In the panel discussion that followed, Professor Tom Otis, Professor Miranda Wolpert, Professor Catherine Harmer and George Goldsmith discussed a range of topics including whether we need to understand how mental health disorders function at the level of neural circuits in the brain in order to advance treatments. Professor Harmer argued that the field has been attempting to do this for a long time, however it is very challenging to tie down definitive circuits of diagnostic relevance to mental health conditions. Instead she feels we are better placed to understand some of the underlying circuit mechanisms of how effective treatments work and to consider these against the backdrop of what we know about the disorder as there probably isn’t one underlying biology of the diagnostic categories as they stand now.

Mr Goldsmith added that in addition to understanding the mechanism of action, it is also important to focus on the mechanism of change and to take a whole person approach by bringing together multidisciplinary teams.
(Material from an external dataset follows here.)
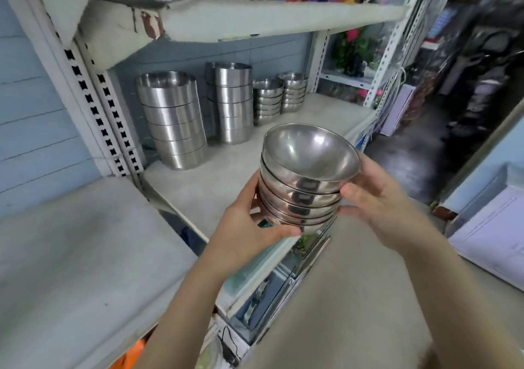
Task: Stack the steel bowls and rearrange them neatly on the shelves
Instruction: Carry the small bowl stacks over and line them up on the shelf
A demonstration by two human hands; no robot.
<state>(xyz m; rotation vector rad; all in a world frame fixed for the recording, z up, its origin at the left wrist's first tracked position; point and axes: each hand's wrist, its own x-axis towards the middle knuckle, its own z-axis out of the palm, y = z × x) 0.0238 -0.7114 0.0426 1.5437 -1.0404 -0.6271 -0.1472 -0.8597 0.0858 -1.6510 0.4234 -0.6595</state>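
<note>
A stack of several round steel bowls (304, 181) is held in the air in front of the middle shelf (215, 187), tilted a little. My left hand (249, 226) grips the stack from below and the left side. My right hand (380, 204) presses against its right side, thumb on the upper bowls. At the back of the shelf stand a wide stack of straight-sided steel bowls (173, 121), a narrower tall stack (232, 102) and two short stacks of small round bowls (268, 100) (293, 92).
A white upright with slots (93, 102) separates this shelf from a bare shelf board (79, 255) on the left. The shelf above (255, 19) carries colourful items. To the right are a dark aisle and a white box (493, 238). A glass counter edge (269, 286) lies below.
</note>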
Professor Wolpert also agreed and raised concerns over whether the diagnostic categories could potentially hold researchers back when trying to link to neural circuit mechanisms. From an SWC perspective, Professor Tom Otis reinforced that we will continue to work on circuits involved in key behaviours and help shed light on how the brain functions normally and how it malfunctions in the context of neurological and mental health disorders.